__What you will do__.
Without including any pictures, reproduce all the lines below word for word.

__Information provided__.
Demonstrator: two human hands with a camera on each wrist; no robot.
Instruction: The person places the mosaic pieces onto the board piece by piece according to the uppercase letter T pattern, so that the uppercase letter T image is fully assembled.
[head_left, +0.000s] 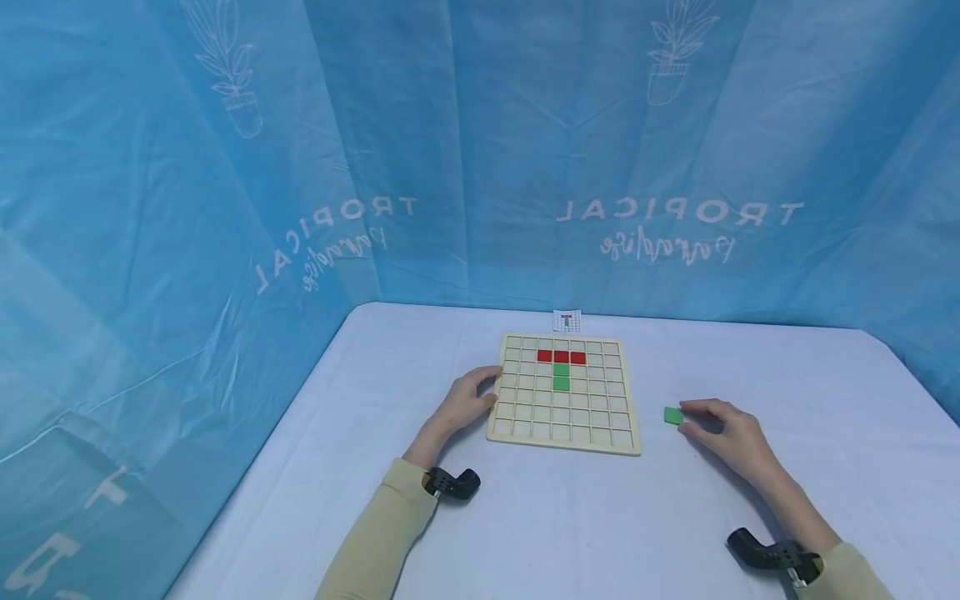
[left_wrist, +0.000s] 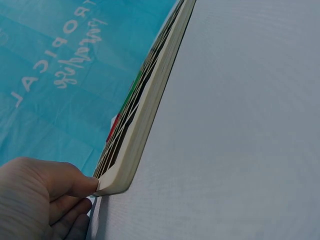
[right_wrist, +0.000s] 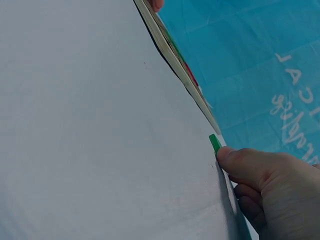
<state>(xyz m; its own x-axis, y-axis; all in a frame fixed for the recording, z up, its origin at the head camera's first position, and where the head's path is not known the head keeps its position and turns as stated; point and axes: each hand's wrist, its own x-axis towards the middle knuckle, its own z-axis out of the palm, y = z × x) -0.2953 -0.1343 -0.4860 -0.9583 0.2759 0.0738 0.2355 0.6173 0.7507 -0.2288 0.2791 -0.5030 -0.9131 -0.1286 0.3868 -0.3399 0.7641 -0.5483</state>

__Response to this task__.
Demonstrator: two human hands with a camera on each wrist; no robot.
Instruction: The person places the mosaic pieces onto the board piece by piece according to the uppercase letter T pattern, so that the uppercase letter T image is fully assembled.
[head_left, +0.000s] 
[left_wrist, +0.000s] 
[right_wrist, +0.000s] 
<state>(xyz m; its own x-axis, y-axis; all in a frame fixed for the recording, z up, its origin at the head camera's first position, and where the head's path is not known the head keeps its position and turns as stated; point and axes: each hand's wrist, its own x-axis towards the middle knuckle, its own z-axis out of the palm, y = z × x) -0.2953 -0.1343 -0.4860 -0.9583 0.2759 0.0738 0.2355 0.6173 0.7507 -0.2288 0.2791 -0.5030 -0.9131 -0.1286 0.3868 -0.3399 0.7641 -0.5483</state>

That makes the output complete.